PROVIDED DATA >>
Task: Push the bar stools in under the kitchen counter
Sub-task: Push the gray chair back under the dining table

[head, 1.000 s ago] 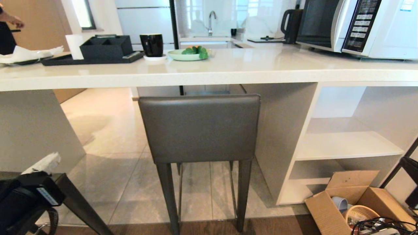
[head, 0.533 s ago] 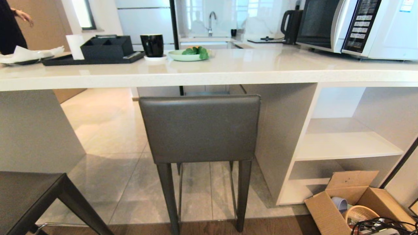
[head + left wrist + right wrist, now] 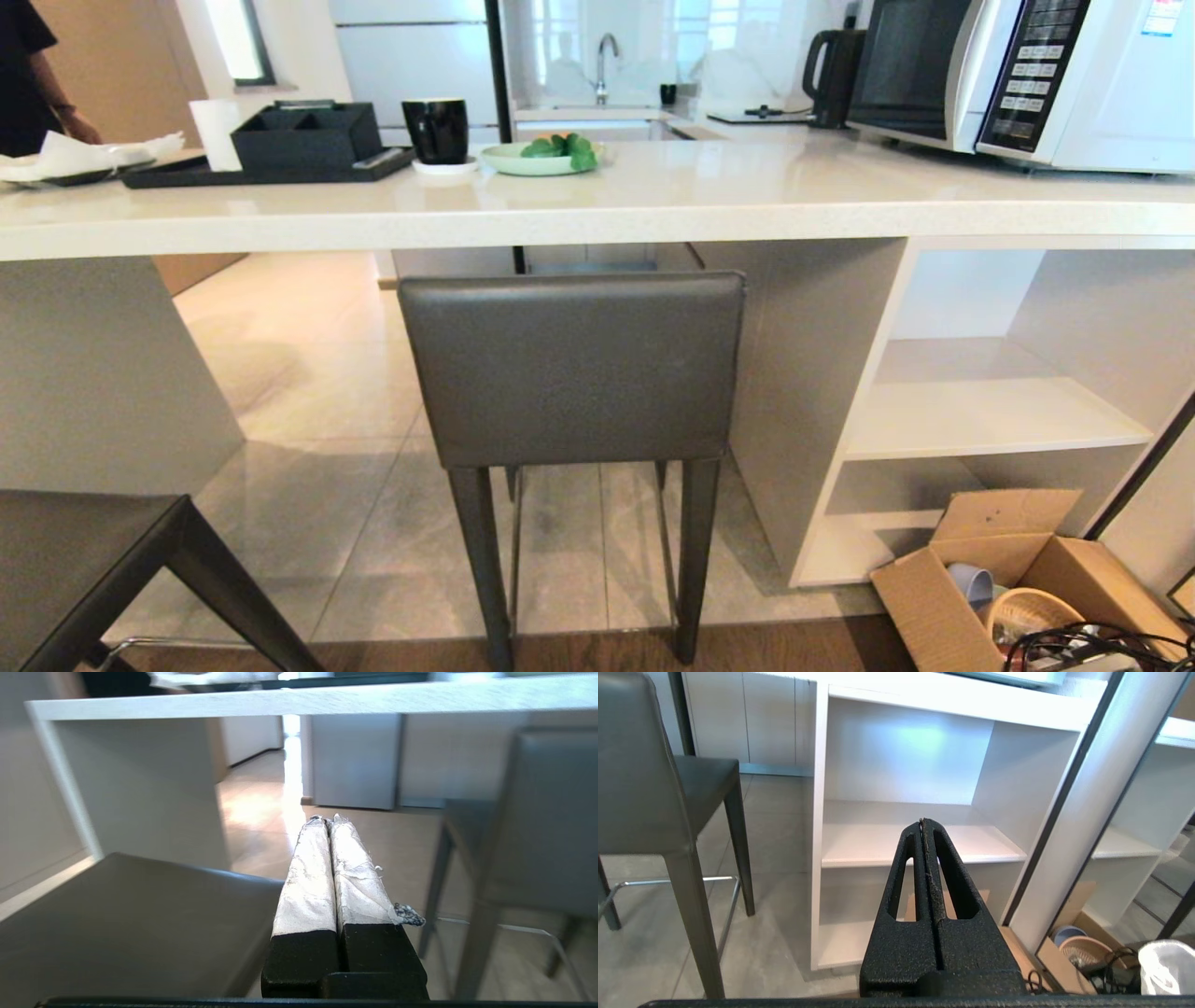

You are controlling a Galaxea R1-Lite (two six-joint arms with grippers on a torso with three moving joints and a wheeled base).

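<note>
While neither arm shows in the head view, both wrist cams show their grippers closed on nothing: the left gripper (image 3: pixel 326 820) has its white-wrapped fingers (image 3: pixel 306 877) pressed together above the near stool's seat (image 3: pixel 126 914), and the right gripper (image 3: pixel 923 822) has its black fingers together, facing the white open shelving (image 3: pixel 920 844). Nearest the robot, at bottom left, the near stool (image 3: pixel 84 560) has only a corner of dark seat and one leg in frame (it stands out from the counter, not tucked in). At bottom right, a cardboard box (image 3: pixel 1018 569) sits on the floor w/ a basket and cables inside. Mid-scene, the centre stool (image 3: pixel 571 369) has its backrest toward the robot, just below the edge of the kitchen counter (image 3: pixel 653 219), seat reaching under the slab. On top, further back: a black tray (image 3: pixel 271 168), a black mug (image 3: pixel 435 129), a green plate (image 3: pixel 537 159), a microwave (image 3: pixel 1018 75). Far left, a person's arm (image 3: pixel 56 103).
</note>
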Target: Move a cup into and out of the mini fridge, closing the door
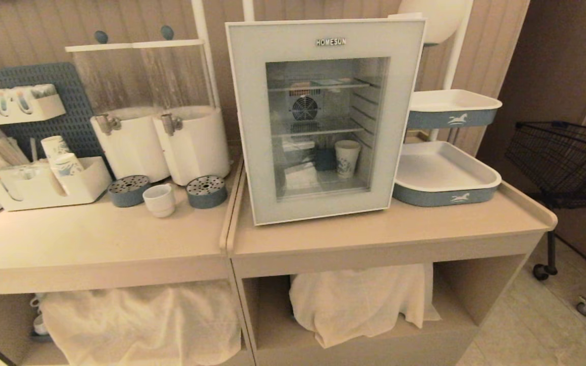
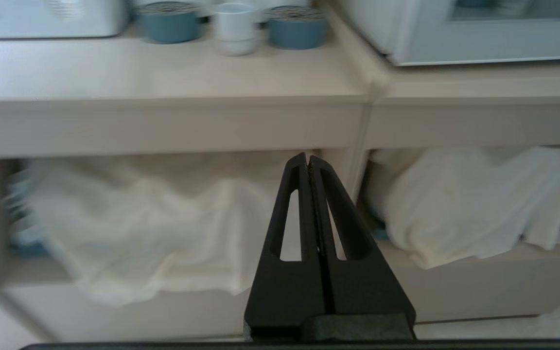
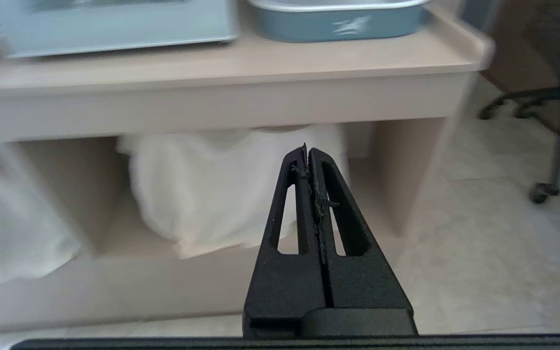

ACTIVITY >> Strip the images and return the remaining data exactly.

PROBLEM SOLUTION >>
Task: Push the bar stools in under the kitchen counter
Sub-task: Push the gray chair back under the dining table

[head, 1.000 s ago] 
[head, 0.533 s ago] 
[head + left wrist + right wrist, now] 

You are controlling a Galaxea R1-Lite (two six-joint arms with grippers on a torso with three moving joints and a wheeled base).

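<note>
While neither arm shows in the head view, both wrist cams show their grippers closed on nothing: the left gripper (image 3: pixel 326 820) has its white-wrapped fingers (image 3: pixel 306 877) pressed together above the near stool's seat (image 3: pixel 126 914), and the right gripper (image 3: pixel 923 822) has its black fingers together, facing the white open shelving (image 3: pixel 920 844). Nearest the robot, at bottom left, the near stool (image 3: pixel 84 560) has only a corner of dark seat and one leg in frame (it stands out from the counter, not tucked in). At bottom right, a cardboard box (image 3: pixel 1018 569) sits on the floor w/ a basket and cables inside. Mid-scene, the centre stool (image 3: pixel 571 369) has its backrest toward the robot, just below the edge of the kitchen counter (image 3: pixel 653 219), seat reaching under the slab. On top, further back: a black tray (image 3: pixel 271 168), a black mug (image 3: pixel 435 129), a green plate (image 3: pixel 537 159), a microwave (image 3: pixel 1018 75). Far left, a person's arm (image 3: pixel 56 103).
</note>
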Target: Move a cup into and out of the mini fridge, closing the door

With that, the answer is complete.